▶ **WORK ITEM**:
Between the line containing "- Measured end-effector" and the line containing "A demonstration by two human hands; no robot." lies a run of lines; give that run again exactly, with both of those lines, and nothing else from the entries below.
-------- SOURCE DATA --------
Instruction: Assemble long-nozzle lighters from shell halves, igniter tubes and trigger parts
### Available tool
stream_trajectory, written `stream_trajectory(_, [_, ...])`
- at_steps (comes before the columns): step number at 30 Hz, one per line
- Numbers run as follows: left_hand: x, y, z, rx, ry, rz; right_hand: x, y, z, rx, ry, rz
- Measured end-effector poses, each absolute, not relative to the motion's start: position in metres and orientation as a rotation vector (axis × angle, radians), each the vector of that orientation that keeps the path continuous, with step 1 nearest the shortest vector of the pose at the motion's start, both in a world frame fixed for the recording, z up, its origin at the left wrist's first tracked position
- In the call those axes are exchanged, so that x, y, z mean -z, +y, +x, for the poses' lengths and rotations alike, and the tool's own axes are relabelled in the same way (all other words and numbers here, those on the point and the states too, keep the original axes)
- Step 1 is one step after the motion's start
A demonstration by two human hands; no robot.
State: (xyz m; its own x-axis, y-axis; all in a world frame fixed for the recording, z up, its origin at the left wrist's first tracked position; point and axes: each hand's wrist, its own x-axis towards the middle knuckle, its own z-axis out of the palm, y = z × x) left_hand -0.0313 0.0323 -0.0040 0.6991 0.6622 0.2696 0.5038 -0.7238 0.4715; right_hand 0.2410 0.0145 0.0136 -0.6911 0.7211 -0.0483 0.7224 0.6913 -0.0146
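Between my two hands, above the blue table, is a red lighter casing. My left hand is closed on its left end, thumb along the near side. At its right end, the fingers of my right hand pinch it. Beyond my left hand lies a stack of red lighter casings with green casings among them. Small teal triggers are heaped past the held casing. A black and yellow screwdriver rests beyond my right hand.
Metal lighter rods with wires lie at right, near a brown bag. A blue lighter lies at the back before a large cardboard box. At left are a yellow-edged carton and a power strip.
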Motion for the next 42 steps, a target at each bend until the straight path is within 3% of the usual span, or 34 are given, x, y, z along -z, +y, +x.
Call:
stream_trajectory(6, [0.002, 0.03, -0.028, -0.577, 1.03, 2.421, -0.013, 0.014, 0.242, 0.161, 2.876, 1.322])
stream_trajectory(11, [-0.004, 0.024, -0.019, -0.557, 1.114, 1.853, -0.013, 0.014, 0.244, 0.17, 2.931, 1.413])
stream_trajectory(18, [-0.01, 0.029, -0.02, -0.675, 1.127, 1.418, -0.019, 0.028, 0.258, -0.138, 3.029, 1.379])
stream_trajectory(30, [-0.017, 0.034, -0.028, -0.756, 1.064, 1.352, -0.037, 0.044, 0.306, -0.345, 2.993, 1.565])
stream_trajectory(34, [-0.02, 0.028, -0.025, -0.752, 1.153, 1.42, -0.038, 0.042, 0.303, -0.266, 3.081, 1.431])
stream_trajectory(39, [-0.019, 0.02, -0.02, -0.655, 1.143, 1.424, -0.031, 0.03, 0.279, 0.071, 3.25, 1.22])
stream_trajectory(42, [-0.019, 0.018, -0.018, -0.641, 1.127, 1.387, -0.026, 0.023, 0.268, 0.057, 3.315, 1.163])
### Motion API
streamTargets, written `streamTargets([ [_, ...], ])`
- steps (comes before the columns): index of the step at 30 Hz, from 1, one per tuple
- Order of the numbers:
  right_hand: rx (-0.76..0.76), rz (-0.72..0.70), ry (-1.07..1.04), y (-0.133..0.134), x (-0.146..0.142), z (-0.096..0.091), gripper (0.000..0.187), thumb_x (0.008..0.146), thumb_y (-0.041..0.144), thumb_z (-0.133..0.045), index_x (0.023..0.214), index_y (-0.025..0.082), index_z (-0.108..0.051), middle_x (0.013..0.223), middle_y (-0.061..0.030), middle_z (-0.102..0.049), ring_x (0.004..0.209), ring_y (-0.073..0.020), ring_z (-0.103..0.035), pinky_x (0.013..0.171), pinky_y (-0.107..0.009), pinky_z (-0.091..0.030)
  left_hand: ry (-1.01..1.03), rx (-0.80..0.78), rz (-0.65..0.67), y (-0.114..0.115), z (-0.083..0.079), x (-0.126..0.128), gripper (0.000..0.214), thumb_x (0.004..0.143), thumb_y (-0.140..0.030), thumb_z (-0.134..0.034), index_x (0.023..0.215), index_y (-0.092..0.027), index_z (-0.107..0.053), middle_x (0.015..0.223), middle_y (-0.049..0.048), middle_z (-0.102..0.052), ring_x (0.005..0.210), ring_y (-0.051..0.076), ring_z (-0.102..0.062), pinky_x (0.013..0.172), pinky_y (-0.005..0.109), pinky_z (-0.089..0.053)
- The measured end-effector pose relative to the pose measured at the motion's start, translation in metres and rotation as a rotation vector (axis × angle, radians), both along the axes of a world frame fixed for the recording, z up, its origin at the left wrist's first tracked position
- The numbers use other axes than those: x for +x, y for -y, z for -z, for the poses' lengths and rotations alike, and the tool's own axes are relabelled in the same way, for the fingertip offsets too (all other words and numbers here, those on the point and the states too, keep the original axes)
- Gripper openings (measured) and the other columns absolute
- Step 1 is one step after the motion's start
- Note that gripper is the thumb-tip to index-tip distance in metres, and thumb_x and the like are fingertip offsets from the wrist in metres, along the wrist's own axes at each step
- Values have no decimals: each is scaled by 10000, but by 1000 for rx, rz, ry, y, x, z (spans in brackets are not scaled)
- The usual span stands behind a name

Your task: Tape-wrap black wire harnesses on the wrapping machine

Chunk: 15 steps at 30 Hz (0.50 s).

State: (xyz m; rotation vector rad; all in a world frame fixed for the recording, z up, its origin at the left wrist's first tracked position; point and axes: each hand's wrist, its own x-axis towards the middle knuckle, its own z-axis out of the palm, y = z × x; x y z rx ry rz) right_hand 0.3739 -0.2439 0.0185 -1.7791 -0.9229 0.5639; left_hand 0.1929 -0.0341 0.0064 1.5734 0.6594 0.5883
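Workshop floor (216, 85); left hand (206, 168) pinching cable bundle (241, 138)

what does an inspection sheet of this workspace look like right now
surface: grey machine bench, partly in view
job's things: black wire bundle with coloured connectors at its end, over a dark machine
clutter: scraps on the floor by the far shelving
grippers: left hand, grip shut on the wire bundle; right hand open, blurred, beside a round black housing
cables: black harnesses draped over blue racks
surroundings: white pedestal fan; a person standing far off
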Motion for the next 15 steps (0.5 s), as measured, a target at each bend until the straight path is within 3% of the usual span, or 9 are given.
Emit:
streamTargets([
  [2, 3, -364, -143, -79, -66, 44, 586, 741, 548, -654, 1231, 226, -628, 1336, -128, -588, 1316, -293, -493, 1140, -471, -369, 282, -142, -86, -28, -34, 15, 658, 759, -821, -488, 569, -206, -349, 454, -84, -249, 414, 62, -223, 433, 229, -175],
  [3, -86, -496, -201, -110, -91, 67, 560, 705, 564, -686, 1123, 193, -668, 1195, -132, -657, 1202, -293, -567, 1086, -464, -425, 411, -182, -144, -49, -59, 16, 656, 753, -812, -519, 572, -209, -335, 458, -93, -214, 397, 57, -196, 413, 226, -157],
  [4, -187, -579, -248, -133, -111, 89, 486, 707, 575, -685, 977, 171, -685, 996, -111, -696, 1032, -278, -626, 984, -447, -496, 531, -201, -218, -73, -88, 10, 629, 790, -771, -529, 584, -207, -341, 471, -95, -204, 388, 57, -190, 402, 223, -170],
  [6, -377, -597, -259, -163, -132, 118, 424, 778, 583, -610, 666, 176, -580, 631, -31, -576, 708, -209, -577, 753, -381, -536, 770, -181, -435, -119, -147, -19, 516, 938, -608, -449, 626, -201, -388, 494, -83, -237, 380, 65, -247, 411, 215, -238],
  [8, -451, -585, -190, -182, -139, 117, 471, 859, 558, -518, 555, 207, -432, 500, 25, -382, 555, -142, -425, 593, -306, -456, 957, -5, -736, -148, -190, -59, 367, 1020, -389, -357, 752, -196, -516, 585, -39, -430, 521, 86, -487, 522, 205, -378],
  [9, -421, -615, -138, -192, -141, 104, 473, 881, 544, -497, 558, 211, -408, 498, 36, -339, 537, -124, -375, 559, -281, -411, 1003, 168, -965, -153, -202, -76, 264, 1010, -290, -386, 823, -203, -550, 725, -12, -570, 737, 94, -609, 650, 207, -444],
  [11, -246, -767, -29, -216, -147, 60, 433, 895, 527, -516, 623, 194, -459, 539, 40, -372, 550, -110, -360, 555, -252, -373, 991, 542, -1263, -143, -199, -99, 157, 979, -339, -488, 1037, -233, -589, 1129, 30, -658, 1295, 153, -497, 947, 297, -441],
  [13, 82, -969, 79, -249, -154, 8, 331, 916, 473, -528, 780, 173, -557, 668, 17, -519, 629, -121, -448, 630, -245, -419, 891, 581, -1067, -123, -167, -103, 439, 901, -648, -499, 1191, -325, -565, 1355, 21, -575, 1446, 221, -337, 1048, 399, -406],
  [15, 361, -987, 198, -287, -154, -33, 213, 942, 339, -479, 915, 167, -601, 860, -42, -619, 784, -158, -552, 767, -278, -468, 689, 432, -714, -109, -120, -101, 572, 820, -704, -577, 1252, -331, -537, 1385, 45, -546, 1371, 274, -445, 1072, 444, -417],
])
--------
▶ **YOUR RESPONSE**:
- Measured end-effector poses, each absolute, not relative to the motion's start: position in metres and orientation as a rotation vector (axis × angle, radians), each the vector of that orientation that keeps the path continuous, with step 1 nearest the shortest vector of the pose at the motion's start, both in a world frame fixed for the recording, z up, its origin at the left wrist's first tracked position
- In the call those axes are exchanged, so that x, y, z mean -z, +y, +x, for the poses' lengths and rotations alike, and the tool's own axes are relabelled in the same way (all other words and numbers here, those on the point and the states too, keep the original axes)
- Step 1 is one step after the motion's start
A demonstration by two human hands; no robot.

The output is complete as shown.